Moore leaves stellar legacy
Published 7:55 pm Tuesday, January 31, 2017
The first time I met Dallas County High School basketball coach Willie Moore was in the mid to late 2000s. I was a student at West Blocton High and a starting player on the Tigers’ basketball team.
In a game in late January that season, we traveled to Plantersville to play Moore’s Hornets, who as always were one of the best teams in the state. I’ll never forget one moment in the third quarter of that game, when a Dallas County player jumped from just inside the free throw line for a dunk attempt.
Two of us jumped as high as we could and thought we had blocked the ball before being knocked to the ground. We looked up from the gym floor in disbelief as the player finished the dunk. Nobody on our team dunked in a game all season that year. Many of us would’ve just been happy dunking in practice and here was a guy that leaped over two of our players, dunked the ball and then completed a 3-point play.
I don’t remember Moore’s reaction to the play, but I bet he didn’t blink an eye. Even with his Hornets up dozens — maybe 50 — he was likely yelling out the next defensive play and making sure his team wasn’t losing focus. That’s just how he’s always coached.
Moore announced Tuesday that he will end his coaching career at the end of this semester at Dallas County High School. He’s coached basketball, baseball, softball and football during his career, but basketball is what he’s most known for. He’ll instead focus his time on his duties as an administrator. During the last two years, he’s worked hard to juggle both his duties as vice principal and all his coaching.

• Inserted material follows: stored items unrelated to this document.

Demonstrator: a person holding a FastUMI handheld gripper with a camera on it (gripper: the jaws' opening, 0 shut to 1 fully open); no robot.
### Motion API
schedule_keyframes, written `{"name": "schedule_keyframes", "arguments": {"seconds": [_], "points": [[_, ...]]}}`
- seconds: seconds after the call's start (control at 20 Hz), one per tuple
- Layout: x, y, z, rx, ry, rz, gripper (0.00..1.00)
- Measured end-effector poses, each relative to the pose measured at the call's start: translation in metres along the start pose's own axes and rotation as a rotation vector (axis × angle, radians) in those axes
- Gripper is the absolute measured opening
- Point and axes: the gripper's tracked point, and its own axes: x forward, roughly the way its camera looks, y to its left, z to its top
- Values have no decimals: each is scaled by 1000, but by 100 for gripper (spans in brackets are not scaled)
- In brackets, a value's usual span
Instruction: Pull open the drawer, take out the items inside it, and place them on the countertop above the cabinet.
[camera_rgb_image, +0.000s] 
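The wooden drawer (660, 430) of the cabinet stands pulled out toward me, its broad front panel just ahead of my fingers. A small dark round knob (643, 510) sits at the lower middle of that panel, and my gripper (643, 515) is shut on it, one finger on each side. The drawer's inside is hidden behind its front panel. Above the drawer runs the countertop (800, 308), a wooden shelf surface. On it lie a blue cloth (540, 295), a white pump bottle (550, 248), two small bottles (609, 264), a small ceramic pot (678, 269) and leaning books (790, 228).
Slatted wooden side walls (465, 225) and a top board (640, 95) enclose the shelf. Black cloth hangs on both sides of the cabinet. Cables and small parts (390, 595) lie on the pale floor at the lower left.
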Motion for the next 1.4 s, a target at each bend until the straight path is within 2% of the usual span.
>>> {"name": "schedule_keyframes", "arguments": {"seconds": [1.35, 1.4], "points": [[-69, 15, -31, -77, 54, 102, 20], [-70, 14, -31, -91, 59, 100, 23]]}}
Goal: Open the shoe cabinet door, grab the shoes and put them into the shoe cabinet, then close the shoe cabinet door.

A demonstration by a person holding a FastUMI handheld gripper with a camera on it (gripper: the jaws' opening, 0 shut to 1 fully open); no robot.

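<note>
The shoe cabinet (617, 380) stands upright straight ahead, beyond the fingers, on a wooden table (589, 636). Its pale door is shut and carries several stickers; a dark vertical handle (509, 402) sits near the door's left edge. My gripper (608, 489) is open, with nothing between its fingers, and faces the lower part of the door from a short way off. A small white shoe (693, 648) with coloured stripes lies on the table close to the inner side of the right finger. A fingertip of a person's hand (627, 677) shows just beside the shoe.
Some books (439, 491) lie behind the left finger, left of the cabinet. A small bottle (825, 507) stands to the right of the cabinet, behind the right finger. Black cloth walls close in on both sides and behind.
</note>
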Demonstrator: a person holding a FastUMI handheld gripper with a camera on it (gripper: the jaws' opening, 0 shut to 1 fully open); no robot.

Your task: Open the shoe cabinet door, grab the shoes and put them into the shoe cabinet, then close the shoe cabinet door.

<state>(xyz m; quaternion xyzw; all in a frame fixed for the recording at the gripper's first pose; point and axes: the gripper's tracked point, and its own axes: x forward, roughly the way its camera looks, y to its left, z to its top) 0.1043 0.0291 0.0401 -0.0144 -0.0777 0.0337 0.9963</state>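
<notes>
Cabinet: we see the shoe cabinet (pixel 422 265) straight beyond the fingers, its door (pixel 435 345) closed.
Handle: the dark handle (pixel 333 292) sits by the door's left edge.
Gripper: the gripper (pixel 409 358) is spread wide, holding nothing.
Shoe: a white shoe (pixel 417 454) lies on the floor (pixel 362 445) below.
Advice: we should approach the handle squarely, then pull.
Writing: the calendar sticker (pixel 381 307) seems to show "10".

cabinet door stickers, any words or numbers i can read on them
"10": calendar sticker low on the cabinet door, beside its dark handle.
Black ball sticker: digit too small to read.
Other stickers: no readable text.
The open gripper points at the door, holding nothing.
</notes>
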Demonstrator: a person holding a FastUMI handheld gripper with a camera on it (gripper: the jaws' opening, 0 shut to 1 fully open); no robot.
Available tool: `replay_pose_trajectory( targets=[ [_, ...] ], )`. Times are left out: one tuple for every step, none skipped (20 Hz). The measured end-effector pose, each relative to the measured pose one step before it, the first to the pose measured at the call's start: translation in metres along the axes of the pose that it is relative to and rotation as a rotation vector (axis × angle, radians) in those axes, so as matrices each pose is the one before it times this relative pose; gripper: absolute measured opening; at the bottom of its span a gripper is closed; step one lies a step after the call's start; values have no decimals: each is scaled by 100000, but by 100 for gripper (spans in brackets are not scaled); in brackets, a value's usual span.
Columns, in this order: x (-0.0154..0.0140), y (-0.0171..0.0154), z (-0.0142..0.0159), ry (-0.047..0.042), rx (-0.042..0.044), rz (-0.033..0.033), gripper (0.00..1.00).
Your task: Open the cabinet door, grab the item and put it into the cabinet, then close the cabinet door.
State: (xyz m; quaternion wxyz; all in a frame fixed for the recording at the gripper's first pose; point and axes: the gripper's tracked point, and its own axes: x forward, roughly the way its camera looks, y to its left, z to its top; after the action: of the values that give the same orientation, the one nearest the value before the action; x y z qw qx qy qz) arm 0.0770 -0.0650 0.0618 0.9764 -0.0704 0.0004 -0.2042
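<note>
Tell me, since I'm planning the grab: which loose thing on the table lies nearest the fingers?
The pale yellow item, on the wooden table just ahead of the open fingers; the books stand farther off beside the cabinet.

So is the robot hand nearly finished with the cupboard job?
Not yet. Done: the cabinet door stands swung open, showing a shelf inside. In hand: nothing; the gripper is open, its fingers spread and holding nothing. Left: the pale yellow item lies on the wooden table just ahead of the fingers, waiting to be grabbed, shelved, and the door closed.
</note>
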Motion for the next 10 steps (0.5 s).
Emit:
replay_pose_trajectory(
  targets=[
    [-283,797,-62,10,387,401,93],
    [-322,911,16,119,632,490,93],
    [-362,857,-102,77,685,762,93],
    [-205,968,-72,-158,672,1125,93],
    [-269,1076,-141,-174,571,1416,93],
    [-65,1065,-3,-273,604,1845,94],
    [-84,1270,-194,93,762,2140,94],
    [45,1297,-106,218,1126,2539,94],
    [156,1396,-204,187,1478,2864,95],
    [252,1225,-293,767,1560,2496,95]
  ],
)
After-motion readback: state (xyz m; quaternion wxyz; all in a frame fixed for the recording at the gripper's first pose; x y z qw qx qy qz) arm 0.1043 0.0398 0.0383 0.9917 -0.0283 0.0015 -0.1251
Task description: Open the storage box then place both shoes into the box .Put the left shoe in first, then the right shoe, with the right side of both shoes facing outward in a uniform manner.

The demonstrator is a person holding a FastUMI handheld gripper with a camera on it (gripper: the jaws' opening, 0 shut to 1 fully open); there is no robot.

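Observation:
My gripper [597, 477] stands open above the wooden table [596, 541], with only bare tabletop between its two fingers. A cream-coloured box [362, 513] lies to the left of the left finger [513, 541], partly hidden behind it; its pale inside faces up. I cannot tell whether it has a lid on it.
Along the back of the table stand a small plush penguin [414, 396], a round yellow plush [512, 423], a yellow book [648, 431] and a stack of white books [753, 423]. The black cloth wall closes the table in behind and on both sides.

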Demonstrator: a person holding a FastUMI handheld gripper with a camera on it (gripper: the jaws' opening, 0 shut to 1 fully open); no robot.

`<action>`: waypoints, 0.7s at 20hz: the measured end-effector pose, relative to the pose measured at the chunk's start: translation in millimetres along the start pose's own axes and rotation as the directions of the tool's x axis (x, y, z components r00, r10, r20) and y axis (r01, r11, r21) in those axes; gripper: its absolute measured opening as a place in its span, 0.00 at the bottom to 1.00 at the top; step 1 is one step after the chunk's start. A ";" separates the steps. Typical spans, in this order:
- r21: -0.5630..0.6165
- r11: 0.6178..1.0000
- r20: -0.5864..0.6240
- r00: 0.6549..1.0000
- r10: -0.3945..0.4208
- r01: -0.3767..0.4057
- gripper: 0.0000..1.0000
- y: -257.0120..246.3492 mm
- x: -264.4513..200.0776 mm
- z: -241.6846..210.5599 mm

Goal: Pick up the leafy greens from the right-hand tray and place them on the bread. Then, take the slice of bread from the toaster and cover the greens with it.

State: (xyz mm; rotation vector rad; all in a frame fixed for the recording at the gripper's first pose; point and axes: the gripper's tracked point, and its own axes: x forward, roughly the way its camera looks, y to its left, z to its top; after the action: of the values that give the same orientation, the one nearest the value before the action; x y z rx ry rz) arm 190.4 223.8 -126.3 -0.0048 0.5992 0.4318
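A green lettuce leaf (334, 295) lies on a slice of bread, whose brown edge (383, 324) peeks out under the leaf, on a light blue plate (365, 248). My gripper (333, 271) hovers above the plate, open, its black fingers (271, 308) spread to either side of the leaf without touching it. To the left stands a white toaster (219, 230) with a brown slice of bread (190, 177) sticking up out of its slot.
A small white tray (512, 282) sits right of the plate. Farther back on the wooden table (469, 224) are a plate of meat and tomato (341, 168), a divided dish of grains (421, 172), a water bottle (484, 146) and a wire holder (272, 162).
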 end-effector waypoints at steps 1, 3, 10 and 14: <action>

“This gives me an opportunity to spend maybe a little more time with my family,” Moore said. “People don’t understand all the sacrifices coaches go through, especially basketball coaches. You are giving up all your holidays, your Thanksgiving, your fall break, your Christmases. You’re giving it all up.”
Moore will be the first person to tell you that he’s always had good players in his coaching career and that’s definitely true, but it also doesn’t give his coaching ability enough justice. He won at both West Blocton and Bibb County before turning Dallas County into a consistent juggernaut. He led Dallas County to a 2014 state championship, the first basketball title in the school’s history. The Hornets trailed by double digits in that game and two of their top scorers had fouled out with several minutes to go, but Moore led the Hornets back for the win. In 2016, Moore won his 500th career basketball game.
Now, he’ll be leaving the sidelines. Moore has as many as eight basketball games left in his coaching career and as few as two. Then, he’ll lead the Hornets’ baseball team. After that, he said he’s calling it quits for good. No more coaching. No matter what, Moore will go down as one of the best coaches in DCHS’ history.